Research Seminar on Supply Chain and Operations Management
time: 2017-07-04

Time: 9:00 am, July 10, 2017

Venue: Zhuanghui Hall, Building No. 12, Wushan Campus

Topic 1:Compete in Price or Service? - A Study of Personalized Pricing and Money Back Guarantees

Speaker: Prof. Bintong Chen

Associate Dean of Alfred Lerner College of Business & Economics, University of Delaware, Professor and Director of Financial Service Analysis Center and doctoral programs, Chair of the dean of the School of Business Administration of Southwestern University of Finance and Economics.


Retailers use both pricing and service strategies to respond to intensified competition. Here we develop a duopoly model to investigate the impact of the increasingly popular personalized pricing strategy (PPS) and the widely used Money Back Guarantee (MBG) customer returns policy. We consider two retailers who differ in customer satisfaction rates. Each retailer chooses a pricing strategy, PPS or uniform pricing, and a product return strategy, MBG or ‘no returns.’ We show that both PPS and MBG are dominant strategies, but their impact on retailers’ prices and profits are different; while PPS intensifies price competition and may lead to a prisoner’s dilemma in which both retailers may lose profit, MBG mitigates price competition and may result in a Pareto improvement in both retailers’ profits. Both PPS and MBG increase the size of the overall market, but not the total duopoly profit. The total customer surplus and social welfare may increase under either strategy. In addition, we obtain some interesting observations as to how our results may change if the product quality/customer satisfaction rate is endogenously chosen in the duopoly. Some of our findings are in contrast to related results reported in the literature.

Topic 2: Supply Management & Ethical Decision Making: A Behavioral Experiment

Speaker:Xenophon Koufteros,

Professor of Supply Chain Management at the Mays Business School, Texas A & M University where he also holds the Jenna & Calvin R. Guest Professorship in Business.


Supply managers and executives are under direct pressure to perform.

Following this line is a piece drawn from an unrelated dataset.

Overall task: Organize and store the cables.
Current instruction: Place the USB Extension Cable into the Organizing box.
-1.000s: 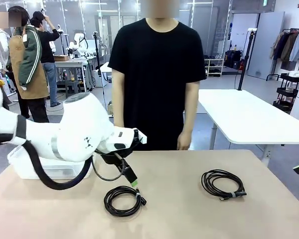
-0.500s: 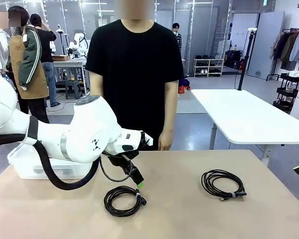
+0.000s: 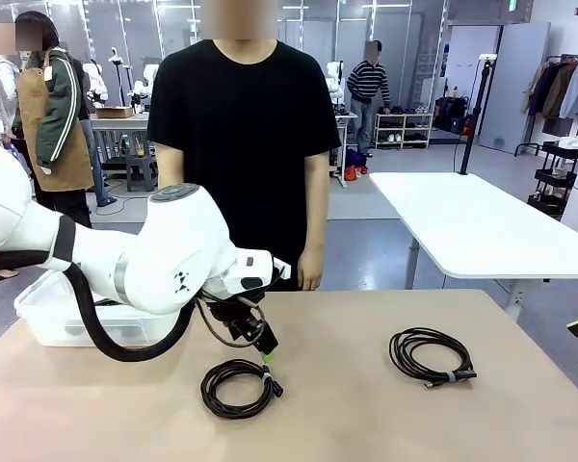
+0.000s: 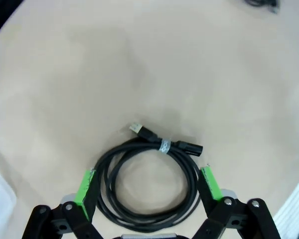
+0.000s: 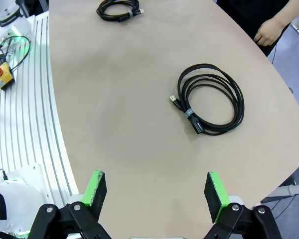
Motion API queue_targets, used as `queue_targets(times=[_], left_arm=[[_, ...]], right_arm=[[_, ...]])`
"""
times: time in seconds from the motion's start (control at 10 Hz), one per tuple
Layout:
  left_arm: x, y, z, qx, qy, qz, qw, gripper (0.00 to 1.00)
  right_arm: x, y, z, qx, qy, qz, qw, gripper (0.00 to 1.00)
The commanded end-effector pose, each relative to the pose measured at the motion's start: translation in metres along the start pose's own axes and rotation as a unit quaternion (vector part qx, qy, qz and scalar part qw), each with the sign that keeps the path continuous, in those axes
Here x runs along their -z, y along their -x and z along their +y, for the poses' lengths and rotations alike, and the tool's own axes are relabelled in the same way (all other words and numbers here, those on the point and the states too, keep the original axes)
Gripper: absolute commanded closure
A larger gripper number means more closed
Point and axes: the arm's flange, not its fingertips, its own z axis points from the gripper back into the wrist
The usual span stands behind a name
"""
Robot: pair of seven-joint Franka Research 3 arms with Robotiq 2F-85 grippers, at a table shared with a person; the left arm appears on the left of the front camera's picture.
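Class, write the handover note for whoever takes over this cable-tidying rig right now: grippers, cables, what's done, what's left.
Left gripper: open, low over the left cable, fingers either side of its coil, not gripping.
Right gripper: open, at the table's right edge, apart from the right cable.
Both lie coiled and tied on the table.
Done: neither lifted. Left: grip each, store both, probably in the clear bin at left.

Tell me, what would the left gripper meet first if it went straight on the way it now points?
The left gripper would most likely meet the coiled cable lying between its open fingers, then the table; depth is unclear.
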Motion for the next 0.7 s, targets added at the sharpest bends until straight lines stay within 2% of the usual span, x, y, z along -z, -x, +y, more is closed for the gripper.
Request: queue_targets(times=[0.0, 0.1, 0.2, 0.4, 0.6], left_arm=[[0.003, -0.031, -0.03, -0.127, -0.008, 0.054, 0.99, 0.0], [0.009, -0.035, -0.032, -0.178, -0.026, 0.072, 0.981, 0.0], [0.017, -0.04, -0.031, -0.225, -0.014, 0.077, 0.971, 0.0], [0.036, -0.052, -0.021, -0.33, 0.017, 0.072, 0.941, 0.0], [0.061, -0.057, -0.015, -0.4, 0.018, 0.094, 0.912, 0.0]], right_arm=[[-0.001, 0.001, 0.0, -0.003, -0.001, -0.007, 1.0, 0.0], [-0.001, 0.001, 0.0, -0.003, -0.001, -0.007, 1.0, 0.0], [-0.001, 0.001, 0.0, -0.003, -0.001, -0.007, 1.0, 0.0], [-0.001, 0.001, 0.0, -0.003, -0.001, -0.007, 1.0, 0.0], [-0.001, 0.001, 0.0, -0.003, -0.001, -0.007, 1.0, 0.0]])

Top management and external constituents expect supply management to reduce spend in order to bolster profitability. Thus, they may institute a compensation structure that motivates supply managers and executives to contain spend. To exacerbate the situation, supply managers and executives may get tempted to stray from ethical behavior due to the large amount of money they handle and due to lucrative but often unethical actions by sales personnel. This research uses a lab experiment approach to examine whether the reward structure and other salient factors (such as context, motivation, and personal characteristics) have an effect on ethical behavior.

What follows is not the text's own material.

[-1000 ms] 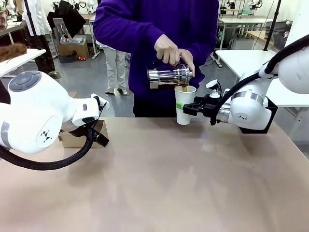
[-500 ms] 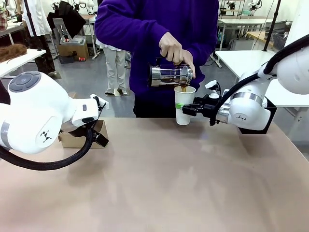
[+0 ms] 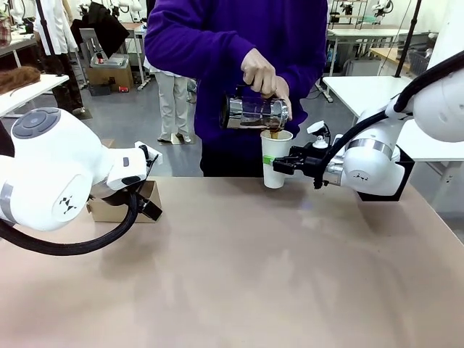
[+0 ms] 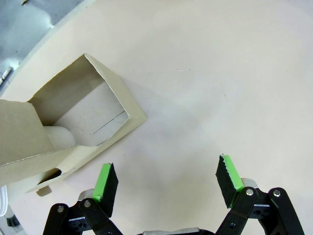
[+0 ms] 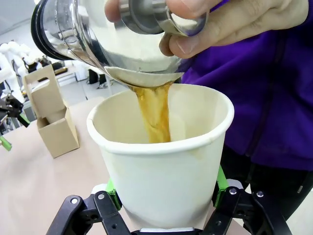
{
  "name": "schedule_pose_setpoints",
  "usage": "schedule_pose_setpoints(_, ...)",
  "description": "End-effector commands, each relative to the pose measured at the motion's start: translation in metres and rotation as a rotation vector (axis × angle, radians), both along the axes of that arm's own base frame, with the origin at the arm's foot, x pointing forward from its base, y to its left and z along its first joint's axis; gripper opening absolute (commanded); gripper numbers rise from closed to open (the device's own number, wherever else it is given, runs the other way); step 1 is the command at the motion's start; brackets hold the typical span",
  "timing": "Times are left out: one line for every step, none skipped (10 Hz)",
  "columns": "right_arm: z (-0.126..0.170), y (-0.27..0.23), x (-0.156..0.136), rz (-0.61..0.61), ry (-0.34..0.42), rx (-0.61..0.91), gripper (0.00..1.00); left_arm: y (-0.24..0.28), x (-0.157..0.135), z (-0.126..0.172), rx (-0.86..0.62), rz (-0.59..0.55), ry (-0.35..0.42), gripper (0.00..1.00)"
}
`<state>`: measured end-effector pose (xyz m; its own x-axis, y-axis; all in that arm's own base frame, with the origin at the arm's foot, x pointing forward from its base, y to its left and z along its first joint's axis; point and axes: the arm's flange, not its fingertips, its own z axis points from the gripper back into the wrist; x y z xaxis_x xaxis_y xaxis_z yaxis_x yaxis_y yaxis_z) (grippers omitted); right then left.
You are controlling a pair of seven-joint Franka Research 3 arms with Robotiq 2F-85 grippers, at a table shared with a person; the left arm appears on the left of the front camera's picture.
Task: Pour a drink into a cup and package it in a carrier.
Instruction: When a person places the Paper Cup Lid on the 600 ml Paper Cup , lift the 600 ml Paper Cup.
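Lifts jug (image 3: 254,112) slightly above cup (image 3: 272,145), still filling it with drink (image 5: 154,115); pinches cup in right jaws, spreads left jaws.

drink (image 5: 155,115): amber stream pouring from tilted jug (image 3: 254,112) | cup (image 3: 277,158): white, upright, open-topped | carrier (image 3: 109,211): brown cardboard, table's left

You've got the cup (image 3: 277,156) at the table's (image 3: 254,275) far edge, right of middle, between the fingers of the right gripper (image 3: 280,164). The press jug (image 3: 254,112) is tipped right above it in the person's hand (image 3: 261,72), drink (image 5: 154,115) falling into the cup. The carrier (image 3: 106,211) sits far left behind your left arm, left gripper (image 4: 166,176) over the table just beside it.
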<state>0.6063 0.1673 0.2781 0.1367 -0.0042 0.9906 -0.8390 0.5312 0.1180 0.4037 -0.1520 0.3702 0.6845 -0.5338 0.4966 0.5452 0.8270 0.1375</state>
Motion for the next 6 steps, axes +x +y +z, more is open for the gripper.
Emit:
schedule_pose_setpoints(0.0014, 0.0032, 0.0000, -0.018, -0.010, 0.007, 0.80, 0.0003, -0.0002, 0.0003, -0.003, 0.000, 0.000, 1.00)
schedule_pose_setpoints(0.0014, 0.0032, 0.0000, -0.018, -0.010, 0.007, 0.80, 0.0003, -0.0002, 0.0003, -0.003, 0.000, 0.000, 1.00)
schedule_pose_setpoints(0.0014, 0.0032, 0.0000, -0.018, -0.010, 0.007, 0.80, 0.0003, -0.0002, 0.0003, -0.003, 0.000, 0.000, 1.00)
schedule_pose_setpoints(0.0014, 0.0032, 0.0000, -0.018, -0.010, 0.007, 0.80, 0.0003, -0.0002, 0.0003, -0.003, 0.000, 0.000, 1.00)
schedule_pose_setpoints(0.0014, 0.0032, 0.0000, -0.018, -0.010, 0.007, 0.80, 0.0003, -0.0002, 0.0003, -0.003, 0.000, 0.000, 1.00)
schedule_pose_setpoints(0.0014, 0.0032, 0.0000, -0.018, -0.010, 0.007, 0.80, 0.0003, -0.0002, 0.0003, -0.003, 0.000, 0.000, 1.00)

Results suggest that 47% of the subjects acted ethically and did not share the lowest bid information with the supplier. About 19% of the subjects shared the correct lowest bid information while almost 34% of the subjects reported bid information which was below the lowest bid. The proportion of individuals that opted for a “middle of the road” yet unethical choice (i.e., they correctly reported the lowest bid price) is statistically significant at the 0.0001 level across a variety of environments and demonstrates that some individuals may act unethically but not so much, in order to maintain their self-concept (Mazar et al., 2008). Detailed analyses across three motivational environments suggest main effects as well as two-way and three-way interactions. The findings can potentially help construct compensation structures that motivate employees but curtail unethical behavior.